Behind us, the screen door creaked open then slapped shut with a bang. “Are you ready yet?” Celia asked her husband, averting her gaze from a daughter who she neither wanted nor loved.

The one-body clutched a cardboard box full of the few possessions she planned to take with her. Possessions that didn’t include the carton of baby photos and mementos I later found when I tore our little home apart in search of something to remember my parents by.

In contrast to my desperate clutching for the past, there was very little of our shared life that my mother hoped to remember.

“I’ll be right there,” Harbor soothed her, his voice calm and deep like the rumble of lullabies that lulled me to sleep every night.

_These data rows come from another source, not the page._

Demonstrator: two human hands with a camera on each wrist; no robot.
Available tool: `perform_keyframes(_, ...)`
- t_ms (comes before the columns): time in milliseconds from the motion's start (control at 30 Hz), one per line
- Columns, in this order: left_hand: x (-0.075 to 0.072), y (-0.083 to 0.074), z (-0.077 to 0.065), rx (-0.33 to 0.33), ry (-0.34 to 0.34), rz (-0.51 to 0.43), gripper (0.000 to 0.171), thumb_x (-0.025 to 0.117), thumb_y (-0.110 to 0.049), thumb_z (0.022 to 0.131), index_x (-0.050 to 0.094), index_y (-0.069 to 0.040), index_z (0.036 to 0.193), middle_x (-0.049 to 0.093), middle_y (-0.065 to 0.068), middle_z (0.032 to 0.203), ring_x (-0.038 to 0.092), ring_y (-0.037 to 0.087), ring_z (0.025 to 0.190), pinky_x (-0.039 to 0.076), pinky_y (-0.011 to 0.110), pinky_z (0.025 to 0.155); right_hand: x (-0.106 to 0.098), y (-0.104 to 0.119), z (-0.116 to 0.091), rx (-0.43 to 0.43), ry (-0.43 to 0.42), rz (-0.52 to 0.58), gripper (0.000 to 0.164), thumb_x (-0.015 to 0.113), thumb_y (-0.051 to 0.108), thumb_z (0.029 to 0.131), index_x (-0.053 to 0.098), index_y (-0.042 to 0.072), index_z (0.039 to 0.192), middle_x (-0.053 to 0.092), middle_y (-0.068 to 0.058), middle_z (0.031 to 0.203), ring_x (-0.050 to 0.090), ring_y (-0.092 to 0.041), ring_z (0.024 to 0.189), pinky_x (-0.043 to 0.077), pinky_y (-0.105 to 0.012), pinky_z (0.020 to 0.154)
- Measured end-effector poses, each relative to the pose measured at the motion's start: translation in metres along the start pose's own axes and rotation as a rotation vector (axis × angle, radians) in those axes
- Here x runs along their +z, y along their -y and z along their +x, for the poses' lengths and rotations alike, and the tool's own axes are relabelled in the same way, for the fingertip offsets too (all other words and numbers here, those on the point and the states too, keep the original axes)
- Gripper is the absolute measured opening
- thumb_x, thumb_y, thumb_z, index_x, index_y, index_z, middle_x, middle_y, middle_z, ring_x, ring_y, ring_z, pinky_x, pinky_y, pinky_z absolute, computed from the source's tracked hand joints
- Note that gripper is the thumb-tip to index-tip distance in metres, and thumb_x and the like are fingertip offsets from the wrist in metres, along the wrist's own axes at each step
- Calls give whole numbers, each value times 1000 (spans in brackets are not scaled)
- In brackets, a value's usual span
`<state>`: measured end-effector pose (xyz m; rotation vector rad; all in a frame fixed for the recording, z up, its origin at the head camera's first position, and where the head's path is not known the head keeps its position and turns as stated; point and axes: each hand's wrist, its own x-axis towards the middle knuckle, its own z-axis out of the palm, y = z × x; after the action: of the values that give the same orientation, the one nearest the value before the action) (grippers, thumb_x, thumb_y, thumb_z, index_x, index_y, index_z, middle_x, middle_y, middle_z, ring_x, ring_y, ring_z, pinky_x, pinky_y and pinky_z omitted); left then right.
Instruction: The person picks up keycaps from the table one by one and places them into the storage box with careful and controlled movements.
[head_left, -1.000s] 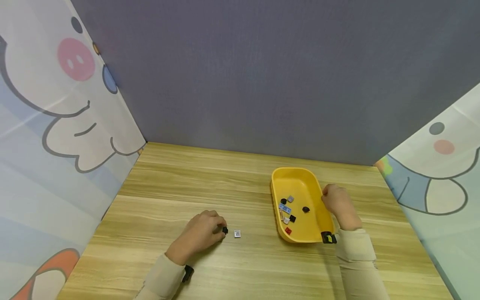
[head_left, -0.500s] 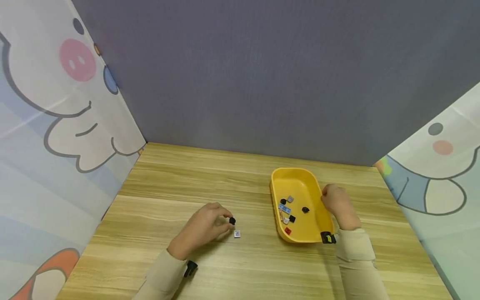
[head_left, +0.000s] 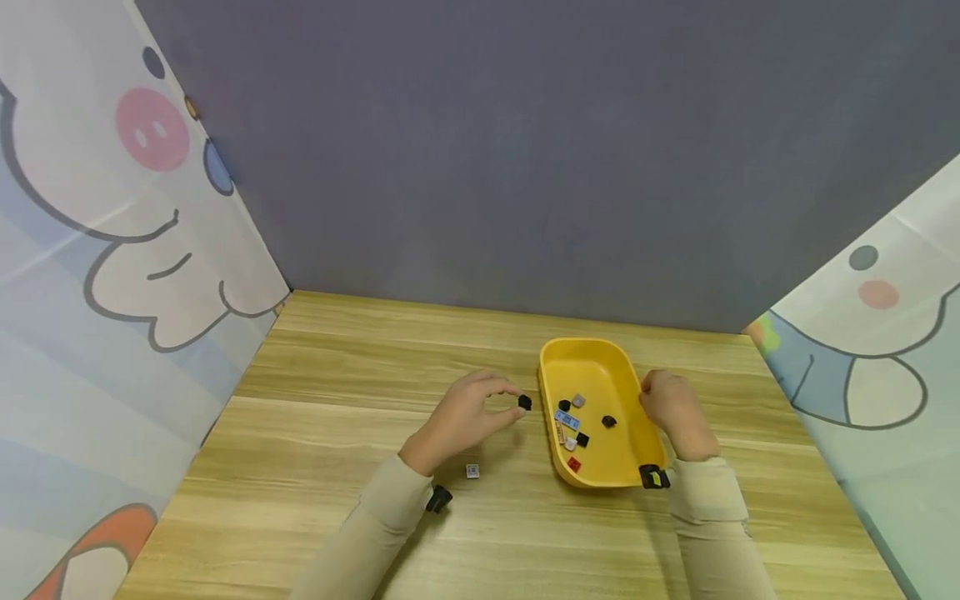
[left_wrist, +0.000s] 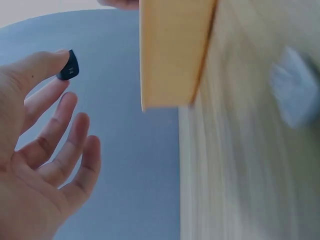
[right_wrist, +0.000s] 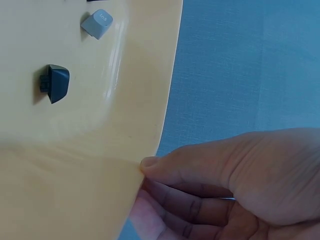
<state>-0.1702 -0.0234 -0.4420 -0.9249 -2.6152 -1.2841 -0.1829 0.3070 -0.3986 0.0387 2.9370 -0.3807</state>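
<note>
Between thumb and index fingertip, my left hand (head_left: pixel 467 414) pinches a small black keycap (head_left: pixel 525 402), held just left of the yellow tray (head_left: pixel 588 373). In the left wrist view the black keycap (left_wrist: pixel 73 68) shows a pale mark, and the other fingers are spread loosely. My right hand (head_left: pixel 672 407) grips the tray's right rim, thumb on top and fingers underneath in the right wrist view. Inside the tray lie several keycaps: a grey one marked Ins (right_wrist: pixel 100 22), a black one (right_wrist: pixel 57 83), a long blue one (head_left: pixel 567 419) and a red one (head_left: pixel 573 464).
On the wooden table (head_left: pixel 337 358) a white keycap (head_left: pixel 472 472) lies near my left forearm. A grey partition (head_left: pixel 480 167) stands behind the table, with cartoon-printed sheets (head_left: pixel 52 333) at the sides. Black straps sit at both wrists.
My left hand has carried the black keycap up and right from beside the white keycap towards the tray. The right hand stays on the tray's rim.
</note>
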Motion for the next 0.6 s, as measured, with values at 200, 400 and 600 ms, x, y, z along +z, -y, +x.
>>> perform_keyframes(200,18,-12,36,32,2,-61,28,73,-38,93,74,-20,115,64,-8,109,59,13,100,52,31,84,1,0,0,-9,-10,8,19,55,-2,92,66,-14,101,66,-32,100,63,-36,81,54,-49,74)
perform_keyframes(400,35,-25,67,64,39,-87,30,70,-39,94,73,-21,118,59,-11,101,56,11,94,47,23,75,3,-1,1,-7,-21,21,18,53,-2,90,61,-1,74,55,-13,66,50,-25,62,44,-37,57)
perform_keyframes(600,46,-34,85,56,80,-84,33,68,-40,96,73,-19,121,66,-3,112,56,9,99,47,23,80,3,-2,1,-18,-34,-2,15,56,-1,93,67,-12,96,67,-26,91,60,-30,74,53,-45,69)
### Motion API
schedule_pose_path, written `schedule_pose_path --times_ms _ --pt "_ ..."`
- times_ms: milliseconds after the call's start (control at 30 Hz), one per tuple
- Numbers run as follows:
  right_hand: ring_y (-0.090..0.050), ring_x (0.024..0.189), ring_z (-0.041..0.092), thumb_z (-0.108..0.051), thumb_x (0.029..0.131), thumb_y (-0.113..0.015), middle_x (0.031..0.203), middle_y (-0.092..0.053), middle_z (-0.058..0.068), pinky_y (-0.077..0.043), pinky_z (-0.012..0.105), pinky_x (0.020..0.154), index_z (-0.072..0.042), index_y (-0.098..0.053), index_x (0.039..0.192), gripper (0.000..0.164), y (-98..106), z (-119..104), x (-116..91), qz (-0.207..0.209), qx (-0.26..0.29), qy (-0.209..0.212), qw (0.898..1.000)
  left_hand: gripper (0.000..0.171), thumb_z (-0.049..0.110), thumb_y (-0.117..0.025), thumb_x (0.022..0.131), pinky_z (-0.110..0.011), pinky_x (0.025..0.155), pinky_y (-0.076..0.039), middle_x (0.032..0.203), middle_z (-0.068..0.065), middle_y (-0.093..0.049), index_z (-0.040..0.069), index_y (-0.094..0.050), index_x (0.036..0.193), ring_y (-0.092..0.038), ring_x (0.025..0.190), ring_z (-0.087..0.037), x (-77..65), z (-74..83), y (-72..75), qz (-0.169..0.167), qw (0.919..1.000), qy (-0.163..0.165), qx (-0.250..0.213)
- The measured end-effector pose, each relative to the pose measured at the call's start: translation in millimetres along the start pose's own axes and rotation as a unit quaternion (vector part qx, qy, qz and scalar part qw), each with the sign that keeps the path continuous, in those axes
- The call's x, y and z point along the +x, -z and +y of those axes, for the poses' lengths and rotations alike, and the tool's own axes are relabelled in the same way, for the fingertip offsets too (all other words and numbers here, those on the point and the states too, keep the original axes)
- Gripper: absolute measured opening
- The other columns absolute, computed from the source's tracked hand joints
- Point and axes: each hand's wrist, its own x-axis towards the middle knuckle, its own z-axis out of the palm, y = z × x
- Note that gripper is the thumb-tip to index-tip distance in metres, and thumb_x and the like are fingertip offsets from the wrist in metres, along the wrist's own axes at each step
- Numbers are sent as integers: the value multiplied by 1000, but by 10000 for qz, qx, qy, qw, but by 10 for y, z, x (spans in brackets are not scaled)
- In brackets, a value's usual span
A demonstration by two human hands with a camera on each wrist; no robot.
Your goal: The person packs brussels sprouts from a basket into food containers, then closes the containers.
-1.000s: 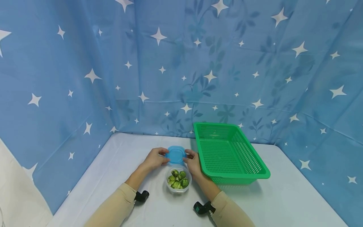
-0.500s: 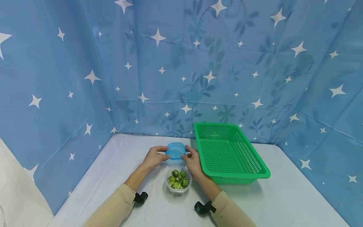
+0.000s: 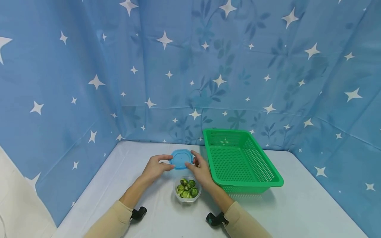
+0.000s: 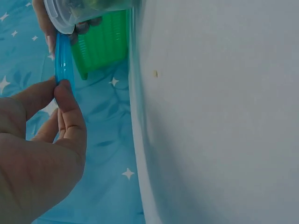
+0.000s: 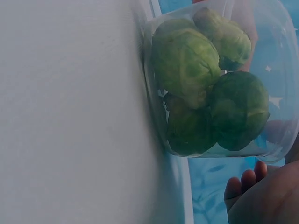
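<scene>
A blue plastic lid (image 3: 181,159) is held between both hands, behind the clear container, in the head view. My left hand (image 3: 154,167) pinches its left edge between thumb and fingers; the left wrist view shows this lid (image 4: 64,63) edge-on in the grip. On the other side, my right hand (image 3: 202,169) holds the lid's right edge, thumb across its near corner. The uncovered clear plastic container (image 3: 186,200) stands on the table just in front. Several Brussels sprouts (image 3: 186,188) lie inside it, seen close up through the container wall (image 5: 280,60) in the right wrist view.
A large green plastic basket (image 3: 242,165) stands to the right, close beside the right hand. White cloth covers the table (image 3: 297,205). A blue star-patterned curtain (image 3: 166,82) hangs behind and along the sides.
The lid has shifted a little away from the container and to the left, and its tilt has changed. The left hand moved left with it. The container and basket have stayed put.
</scene>
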Motion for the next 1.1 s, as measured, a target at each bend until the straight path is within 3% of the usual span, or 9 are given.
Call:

For a moment, Celia hesitated, tapping one hard-soled sandal against the rough planks of the porch step. But then she turned toward our family’s car to stow her luggage in the trunk before sliding into the passenger-side seat. Keeping her eyes safely averted, she waited for the arrival of her mate.

My father sighed, but didn’t jump immediately to do her bidding. Instead, he rumpled up my short hair with one huge paw. “Never forget that I love you, Fen,” he murmured so quietly that Celia wouldn’t have been able to hear even if she possessed superior shifter ears. I could barely hear him, my half-blood nature meaning that my inner wolf slept most of the time. “If you ever need me, call and I’ll come.”

Then he’d turned away and walked toward my mother, leaving me shivering and abandoned in front of our little home. In the distance, I could hear the howls of our pack mates reminding me that I could turn up on their doorsteps for food or hugs at any hour of the day or night, no questions asked. It wasn’t as if I was alone in the world.

But it sure felt that way.

Years later, when I’d needed a father, Harbor hadn’t been present. I’d ached to turn to him when I grew into my own skin and ran away from the pack to spend eight months wandering alone through outpack territory. I’d needed him again when I returned to my clan and slid into a new role, slowly learning to guide teenage shifters not much younger than myself. And I could sure have used his advice at the present moment as I strove to figure out a mate bond that left me alternately giddy with joy...and on the verge of fleeing in terror.

Still, I’d never picked up a phone to call Harbor because I’d known he wouldn’t come. When I was nine years old, my father had chosen Celia over me. And now he’d fled beyond my ability to follow.

We still have a mother, my optimistic wolf whispered.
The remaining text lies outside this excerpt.